By Johnathan Bracken

Pen & Sword, £25.00, 269pp, hb, 30 ills, maps, notes, refs, bibliog and index.

ISBN: 978–152–671–029–1

The author is the president of a living history organisation dedicated to the French 151st Infantry whose home garrison was Verdun. Diverted from its annual summer manoeuvres several days before war was declared, the 151st’s service began on 31 July 1914 when, with regimental colours flying and the band playing, it marched out to defend the French frontier.

Three weeks later its first contact with the enemy in the Battle of the Frontiers resulted in over 800 casualties. Another 600 officers and men fell in the Battle of the Marne and then there was the Yser, the Argonne Forest, the Second Battle of Champagne and, in 1916, Verdun.

However, it is the regiment’s six rotations at Verdun that form the main part of the book and where the author comes into his own. Drawing closely on published and unpublished memoirs and war diaries he paints a graphic picture of its actions and of conditions both at the front and at the rear.

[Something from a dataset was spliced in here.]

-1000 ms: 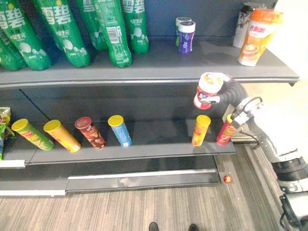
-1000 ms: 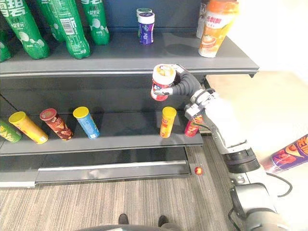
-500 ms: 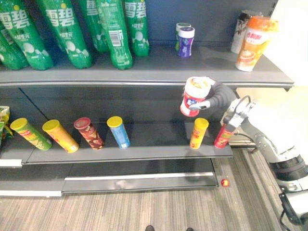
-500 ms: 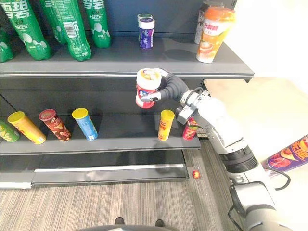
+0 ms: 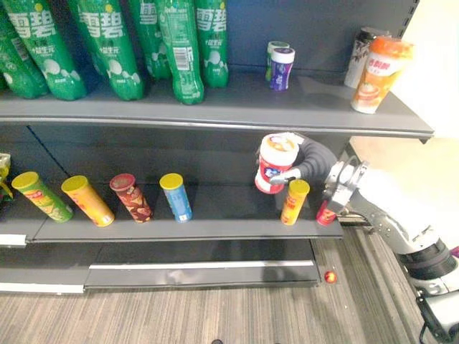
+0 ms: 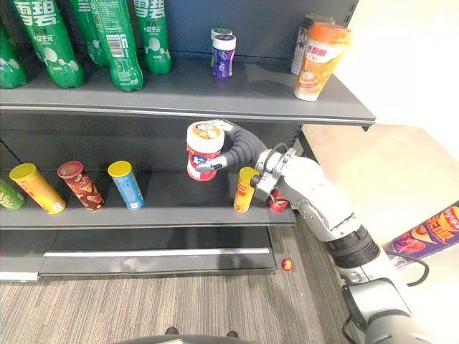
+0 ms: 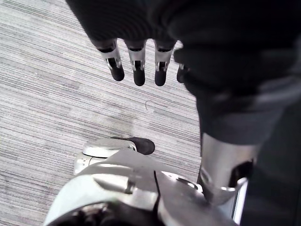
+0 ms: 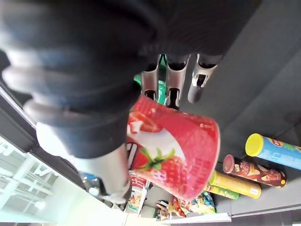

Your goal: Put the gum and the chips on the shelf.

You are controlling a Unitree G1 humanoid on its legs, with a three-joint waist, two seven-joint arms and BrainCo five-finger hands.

In addition to an interesting, although frequently distressing chapter on various shell types and their – generally – cheerful nicknames wholly at odds with from their effects, there is plenty of detail about the equipment normally carried by the long–suffering poilu which provides a detailed picture of the 151st’s service. Readers with an interest in the Battle of Verdun will not find better evocations of what it was like to serve there than this book and it is pleasing that the ‘ordinary men’ who fought at Verdun have been remembered and their sacrifice acknowledged.

Apart from the very rare error, such as placing the 72nd Infantry Division on the Left Bank in March 1916 when it was actually on the Right Bank with the 51st, the maps are disappointing. While the author clearly has the terrain firmly fixed in his head and knows what he means when he refers to this ravine or that trench, for the ordinary reader such a lot of place names without an adequate accompanying map can be irritating and tiresome. They cover only part of the regiment’s service, which could be better studied if placed in the relevant chapters, rather than grouped at the start of the book. Equally, complicated maps – like those dealing with the fighting on the Mort–Homme in May 1916, where the trenches were often very close together – would benefit from clearer distinction between the German and French positions than in grey and black. However, this does not detract from the overall quality of the work, which combines readability with detailed knowledge and great descriptive power. It is warmly recommended.